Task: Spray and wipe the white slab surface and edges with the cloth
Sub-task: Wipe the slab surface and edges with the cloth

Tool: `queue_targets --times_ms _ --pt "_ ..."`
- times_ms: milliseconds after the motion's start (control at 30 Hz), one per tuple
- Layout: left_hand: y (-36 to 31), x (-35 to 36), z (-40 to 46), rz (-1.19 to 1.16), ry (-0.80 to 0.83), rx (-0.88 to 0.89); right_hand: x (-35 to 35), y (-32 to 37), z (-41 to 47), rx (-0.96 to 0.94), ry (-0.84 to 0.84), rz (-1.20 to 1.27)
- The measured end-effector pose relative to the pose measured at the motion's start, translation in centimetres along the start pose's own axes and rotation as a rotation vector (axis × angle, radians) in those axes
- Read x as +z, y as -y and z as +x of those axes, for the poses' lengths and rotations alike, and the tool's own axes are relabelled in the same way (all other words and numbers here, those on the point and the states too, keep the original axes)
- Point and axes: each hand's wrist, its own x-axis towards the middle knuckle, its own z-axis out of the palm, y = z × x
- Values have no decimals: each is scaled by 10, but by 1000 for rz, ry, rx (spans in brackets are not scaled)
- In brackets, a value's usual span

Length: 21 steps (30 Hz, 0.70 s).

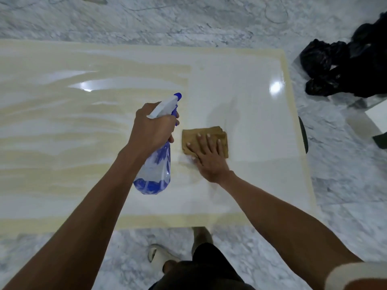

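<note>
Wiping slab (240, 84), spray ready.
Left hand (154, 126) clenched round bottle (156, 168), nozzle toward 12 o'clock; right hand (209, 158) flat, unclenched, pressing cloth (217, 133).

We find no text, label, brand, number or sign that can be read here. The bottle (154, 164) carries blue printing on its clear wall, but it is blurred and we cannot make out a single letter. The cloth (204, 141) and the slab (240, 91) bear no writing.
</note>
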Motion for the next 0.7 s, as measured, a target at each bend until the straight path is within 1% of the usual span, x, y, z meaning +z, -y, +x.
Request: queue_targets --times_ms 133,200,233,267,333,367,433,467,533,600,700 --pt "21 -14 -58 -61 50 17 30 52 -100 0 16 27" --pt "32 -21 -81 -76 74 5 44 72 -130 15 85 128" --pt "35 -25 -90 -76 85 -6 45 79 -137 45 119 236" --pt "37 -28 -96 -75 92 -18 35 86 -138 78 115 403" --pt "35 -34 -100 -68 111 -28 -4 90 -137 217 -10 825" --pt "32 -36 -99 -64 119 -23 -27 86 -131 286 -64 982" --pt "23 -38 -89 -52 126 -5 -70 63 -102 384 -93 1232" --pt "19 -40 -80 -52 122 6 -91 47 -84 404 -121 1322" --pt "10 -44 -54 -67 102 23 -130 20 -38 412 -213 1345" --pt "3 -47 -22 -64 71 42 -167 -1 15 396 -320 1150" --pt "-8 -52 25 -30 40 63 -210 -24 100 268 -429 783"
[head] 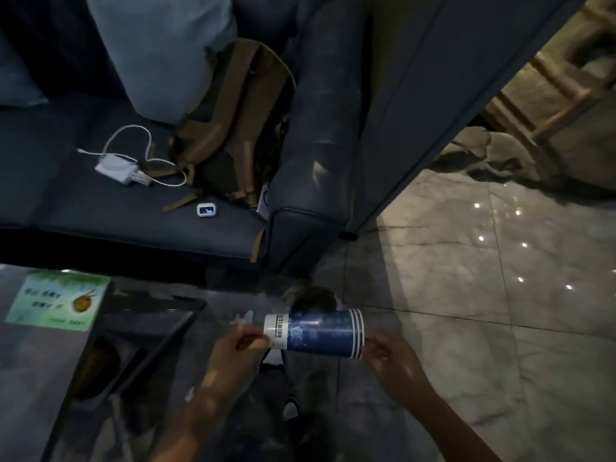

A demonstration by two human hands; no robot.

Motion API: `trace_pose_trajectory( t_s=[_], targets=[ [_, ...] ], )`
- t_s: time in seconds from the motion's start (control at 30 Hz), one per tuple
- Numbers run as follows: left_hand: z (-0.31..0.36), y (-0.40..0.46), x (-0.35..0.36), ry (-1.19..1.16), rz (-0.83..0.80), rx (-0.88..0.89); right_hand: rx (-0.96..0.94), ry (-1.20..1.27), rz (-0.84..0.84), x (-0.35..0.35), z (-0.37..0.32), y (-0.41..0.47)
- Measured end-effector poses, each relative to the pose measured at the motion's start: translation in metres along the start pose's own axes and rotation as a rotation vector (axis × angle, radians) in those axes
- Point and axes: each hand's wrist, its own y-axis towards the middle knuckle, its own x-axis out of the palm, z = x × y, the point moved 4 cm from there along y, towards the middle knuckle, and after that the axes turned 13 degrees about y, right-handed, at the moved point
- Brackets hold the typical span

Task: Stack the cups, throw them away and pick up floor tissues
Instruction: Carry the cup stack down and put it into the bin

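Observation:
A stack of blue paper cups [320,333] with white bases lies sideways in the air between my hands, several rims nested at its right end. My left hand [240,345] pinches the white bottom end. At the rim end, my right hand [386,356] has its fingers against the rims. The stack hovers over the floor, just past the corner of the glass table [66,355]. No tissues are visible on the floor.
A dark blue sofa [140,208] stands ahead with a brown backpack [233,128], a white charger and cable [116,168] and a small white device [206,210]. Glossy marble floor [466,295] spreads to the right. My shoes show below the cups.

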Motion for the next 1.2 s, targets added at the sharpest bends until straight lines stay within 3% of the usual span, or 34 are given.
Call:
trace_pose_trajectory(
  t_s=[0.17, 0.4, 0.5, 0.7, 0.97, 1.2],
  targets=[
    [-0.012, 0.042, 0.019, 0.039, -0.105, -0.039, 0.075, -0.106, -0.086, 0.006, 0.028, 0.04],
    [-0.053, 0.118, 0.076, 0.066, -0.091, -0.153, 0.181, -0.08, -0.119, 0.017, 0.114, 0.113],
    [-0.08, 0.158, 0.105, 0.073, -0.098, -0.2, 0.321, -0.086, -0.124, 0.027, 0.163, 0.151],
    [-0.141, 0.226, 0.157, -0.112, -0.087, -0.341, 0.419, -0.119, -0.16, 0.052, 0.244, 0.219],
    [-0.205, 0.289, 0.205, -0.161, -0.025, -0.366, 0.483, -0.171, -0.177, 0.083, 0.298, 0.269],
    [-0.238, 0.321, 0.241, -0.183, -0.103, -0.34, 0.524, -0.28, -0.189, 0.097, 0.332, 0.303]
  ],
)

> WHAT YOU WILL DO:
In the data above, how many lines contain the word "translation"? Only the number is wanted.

> RESPONSE:
2